It is the devil’s own task to review a game on a night when the world is speechless. How does one make sense of the disarray at Belo Horizonte, where Germany routed Brazil 7-1 in a semifinal that was supposed to hoist the host nation to yet another World Cup final?
One has to believe that Brazil was at the receiving end of some great celestial wrath. In the days before the game, there was talk of nothing else but Neymar, Brazil’s key striker and talisman, who was to miss the semifinal due to an injury inflicted on him in the quarters. The team and its management wallowed in self-pity, dwelling more on his loss—and the loss, also, of captain Thiago Silva, owing to an accumulation of yellow cards—than on the Germans. In being so wrapped in resentment over the absent Neymar, they paid the Germans scant respect. There has been a palpable hubris in Brazil these last weeks, hubris as thick as the local feijoada. Brazilians have felt entitled to this World Cup, forgetting the truth that this Brazil team is probably the worst to have taken the field for the country.
Brazilian strategy, from the start of the cup, was four-pronged: Make teams play you on reputation, not on true ability; let Neymar score the goals (since nobody else can); let Thiago Silva marshal a semblance of defense; and let the crowd do the rest. That strategy unraveled completely Tuesday night, in the face of a massacre.

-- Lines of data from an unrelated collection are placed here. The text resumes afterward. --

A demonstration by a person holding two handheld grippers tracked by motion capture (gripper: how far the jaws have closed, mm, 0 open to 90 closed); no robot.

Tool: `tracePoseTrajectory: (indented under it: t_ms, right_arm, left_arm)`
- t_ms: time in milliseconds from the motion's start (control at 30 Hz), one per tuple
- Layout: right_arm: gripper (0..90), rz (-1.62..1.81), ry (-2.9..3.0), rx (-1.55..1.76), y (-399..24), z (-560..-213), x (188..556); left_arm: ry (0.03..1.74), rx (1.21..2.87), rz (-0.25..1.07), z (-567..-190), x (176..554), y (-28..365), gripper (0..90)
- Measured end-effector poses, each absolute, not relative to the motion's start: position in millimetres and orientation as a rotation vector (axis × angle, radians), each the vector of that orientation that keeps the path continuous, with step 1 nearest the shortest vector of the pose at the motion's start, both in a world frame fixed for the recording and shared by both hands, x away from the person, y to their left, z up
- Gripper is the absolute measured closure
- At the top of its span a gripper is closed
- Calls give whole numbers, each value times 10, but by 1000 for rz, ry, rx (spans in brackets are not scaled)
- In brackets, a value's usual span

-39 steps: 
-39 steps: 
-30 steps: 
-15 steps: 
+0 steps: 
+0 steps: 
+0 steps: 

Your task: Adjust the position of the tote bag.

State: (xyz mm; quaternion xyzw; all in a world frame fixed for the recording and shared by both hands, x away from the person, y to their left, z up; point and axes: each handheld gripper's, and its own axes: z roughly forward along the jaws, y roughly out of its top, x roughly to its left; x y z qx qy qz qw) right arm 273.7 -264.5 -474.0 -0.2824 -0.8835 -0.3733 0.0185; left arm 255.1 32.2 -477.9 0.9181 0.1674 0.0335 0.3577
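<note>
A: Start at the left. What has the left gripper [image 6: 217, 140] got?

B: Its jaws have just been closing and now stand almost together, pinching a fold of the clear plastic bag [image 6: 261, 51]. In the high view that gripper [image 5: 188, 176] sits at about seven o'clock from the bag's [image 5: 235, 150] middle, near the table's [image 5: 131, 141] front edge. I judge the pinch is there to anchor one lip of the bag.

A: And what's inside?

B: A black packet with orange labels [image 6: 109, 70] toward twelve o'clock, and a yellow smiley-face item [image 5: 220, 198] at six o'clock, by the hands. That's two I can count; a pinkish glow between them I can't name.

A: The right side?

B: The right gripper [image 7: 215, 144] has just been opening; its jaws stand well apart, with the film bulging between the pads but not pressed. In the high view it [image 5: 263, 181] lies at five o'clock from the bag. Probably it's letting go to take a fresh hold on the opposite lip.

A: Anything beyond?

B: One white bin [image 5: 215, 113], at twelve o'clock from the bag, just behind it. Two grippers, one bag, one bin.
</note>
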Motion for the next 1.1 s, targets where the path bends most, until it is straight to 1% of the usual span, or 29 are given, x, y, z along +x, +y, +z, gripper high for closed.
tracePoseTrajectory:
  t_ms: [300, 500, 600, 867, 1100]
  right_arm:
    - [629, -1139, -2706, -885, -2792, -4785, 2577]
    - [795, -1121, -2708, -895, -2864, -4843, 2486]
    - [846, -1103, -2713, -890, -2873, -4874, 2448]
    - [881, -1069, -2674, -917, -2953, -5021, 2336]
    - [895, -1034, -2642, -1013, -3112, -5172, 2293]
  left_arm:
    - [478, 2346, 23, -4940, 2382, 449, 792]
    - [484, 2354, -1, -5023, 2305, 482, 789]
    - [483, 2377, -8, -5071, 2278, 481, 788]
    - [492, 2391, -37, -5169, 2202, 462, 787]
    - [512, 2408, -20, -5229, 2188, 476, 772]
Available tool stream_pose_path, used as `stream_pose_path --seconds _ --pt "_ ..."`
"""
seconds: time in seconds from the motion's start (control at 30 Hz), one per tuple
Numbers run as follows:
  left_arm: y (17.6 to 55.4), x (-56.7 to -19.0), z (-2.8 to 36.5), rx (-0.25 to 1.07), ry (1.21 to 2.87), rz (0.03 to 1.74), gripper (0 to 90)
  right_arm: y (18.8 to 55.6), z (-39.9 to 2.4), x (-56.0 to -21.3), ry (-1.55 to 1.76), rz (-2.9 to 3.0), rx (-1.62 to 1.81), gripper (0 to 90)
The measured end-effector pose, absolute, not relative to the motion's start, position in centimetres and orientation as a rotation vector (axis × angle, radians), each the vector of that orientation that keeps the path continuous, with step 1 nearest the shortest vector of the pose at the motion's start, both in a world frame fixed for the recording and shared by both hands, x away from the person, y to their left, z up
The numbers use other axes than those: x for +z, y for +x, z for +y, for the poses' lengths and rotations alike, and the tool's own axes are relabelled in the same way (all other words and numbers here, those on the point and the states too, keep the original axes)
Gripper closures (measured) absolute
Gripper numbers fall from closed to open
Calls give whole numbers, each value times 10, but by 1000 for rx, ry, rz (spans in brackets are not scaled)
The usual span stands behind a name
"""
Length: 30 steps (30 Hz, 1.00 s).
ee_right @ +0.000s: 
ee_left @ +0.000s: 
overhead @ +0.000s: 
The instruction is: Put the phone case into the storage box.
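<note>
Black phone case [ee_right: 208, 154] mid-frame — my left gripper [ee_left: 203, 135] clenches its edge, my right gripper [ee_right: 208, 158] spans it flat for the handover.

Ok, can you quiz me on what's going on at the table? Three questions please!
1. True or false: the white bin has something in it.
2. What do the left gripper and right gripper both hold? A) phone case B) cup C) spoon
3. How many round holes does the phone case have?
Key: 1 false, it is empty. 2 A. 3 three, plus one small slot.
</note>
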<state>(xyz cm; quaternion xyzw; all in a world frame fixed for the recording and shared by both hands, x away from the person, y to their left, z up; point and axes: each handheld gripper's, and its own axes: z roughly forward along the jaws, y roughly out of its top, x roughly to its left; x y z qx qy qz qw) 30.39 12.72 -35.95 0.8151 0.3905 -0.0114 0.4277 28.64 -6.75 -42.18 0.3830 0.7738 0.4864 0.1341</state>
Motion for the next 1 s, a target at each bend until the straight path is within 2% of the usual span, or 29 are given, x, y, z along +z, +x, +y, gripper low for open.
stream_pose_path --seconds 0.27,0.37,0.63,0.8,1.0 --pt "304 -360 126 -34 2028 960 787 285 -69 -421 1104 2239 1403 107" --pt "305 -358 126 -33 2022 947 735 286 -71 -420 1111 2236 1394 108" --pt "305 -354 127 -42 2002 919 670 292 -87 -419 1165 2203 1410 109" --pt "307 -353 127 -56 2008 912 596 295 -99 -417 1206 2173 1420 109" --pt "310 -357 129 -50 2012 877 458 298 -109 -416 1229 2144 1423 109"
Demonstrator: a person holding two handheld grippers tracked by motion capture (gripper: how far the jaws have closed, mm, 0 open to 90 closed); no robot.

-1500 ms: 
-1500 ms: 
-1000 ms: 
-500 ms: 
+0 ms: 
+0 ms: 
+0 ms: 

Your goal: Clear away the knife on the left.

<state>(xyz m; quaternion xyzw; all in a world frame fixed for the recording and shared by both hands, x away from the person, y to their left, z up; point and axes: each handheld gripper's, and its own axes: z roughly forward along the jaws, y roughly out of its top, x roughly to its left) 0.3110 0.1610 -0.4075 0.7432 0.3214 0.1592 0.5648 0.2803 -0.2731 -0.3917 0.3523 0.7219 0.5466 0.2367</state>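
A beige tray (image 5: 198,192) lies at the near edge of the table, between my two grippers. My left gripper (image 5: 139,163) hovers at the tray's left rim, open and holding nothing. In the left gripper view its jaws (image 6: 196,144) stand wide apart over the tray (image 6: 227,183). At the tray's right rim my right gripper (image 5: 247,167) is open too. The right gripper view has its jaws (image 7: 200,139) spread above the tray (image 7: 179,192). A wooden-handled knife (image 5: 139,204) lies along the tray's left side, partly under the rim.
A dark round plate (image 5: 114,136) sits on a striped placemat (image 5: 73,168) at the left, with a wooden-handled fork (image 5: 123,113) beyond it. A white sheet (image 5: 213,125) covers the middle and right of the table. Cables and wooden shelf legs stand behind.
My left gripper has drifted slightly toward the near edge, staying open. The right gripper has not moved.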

First, Germany is the last side to pay blind respect to anyone’s reputation. Second and third: Neymar and Thiago Silva were absent, so Brazil had neither a goal-scorer on the night nor a notion of defense. And finally the crowd, which was to have been Brazil’s trump card, was reduced to demoralized silence by a German performance that attained clinical perfection.
The “crowd” is a potent force, and also a mercurial one. Elias Canetti has written memorably of its nature, and its effects. One wonders what he would have made Tuesday night of the mass at Belo Horizonte. At first it was raucous, trembling with patriotism, a sea of seething yellow. Then Germany scored first, in the 11th minute, through the irrepressible Thomas Müller. The decibel levels fell a fraction, but we were still in the heart of a crowd that believed in Brazil.
Then Germany scored again, and again, and again, and again, four more goals in the space of six minutes (or, counting that first goal, five in the space of 18): Miroslav Klose, Toni Kroos, Kroos once more, then Sami Khedira. After Klose’s goal in the 23rd minute, one saw the Brazilian players go limp. After Kroos’ goal in the 25th, one heard the crowd go silent: the silence of disbelief. After Kroos’ second, a minute later, the crowd’s silence grew thicker, more complex: the silence of indignation. And after Khedira’s goal in the 29th, the silence took on a different timbre: that of devastation, of death. The cameras didn’t have to search hard for weeping faces: boys, men, women, tears streaming down cheeks painted with Brazil’s colors, now irreparably defaced.
The play was so one-sided that it does not merit detailed description. To do so would be to catalog a series of Brazilian defensive horrors, each of which was castigated by the Germans. And in the second half, one saw the bizarre sight of a coach—Germany’s Joachim Loew—subbing off key players to allow them some more rest before Sunday’s finals. This, in a World Cup semifinal game…
Germany appeared to show some very un-Germanic pity in the second half, scoring only twice more when it could have had five or six, and letting the Brazilians steal a goal—no one would call it a consolation—in the 91st minute, in time added on. After he let in that last goal, Manuel Neuer, the German ’keeper, pounded the turf in anger. His clean sheet, the proudest badge a keeper can flaunt, was ruined: 7-0, in his unforgiving eyes, would have been so much sweeter than 7-1.
As for Brazil, 7-1 was just as humiliating as being blanked. In years to come, the country will refer to July 8, 2014, as among the blackest days in its history. And since this is Brazil, we’re not limiting our notion of history to football.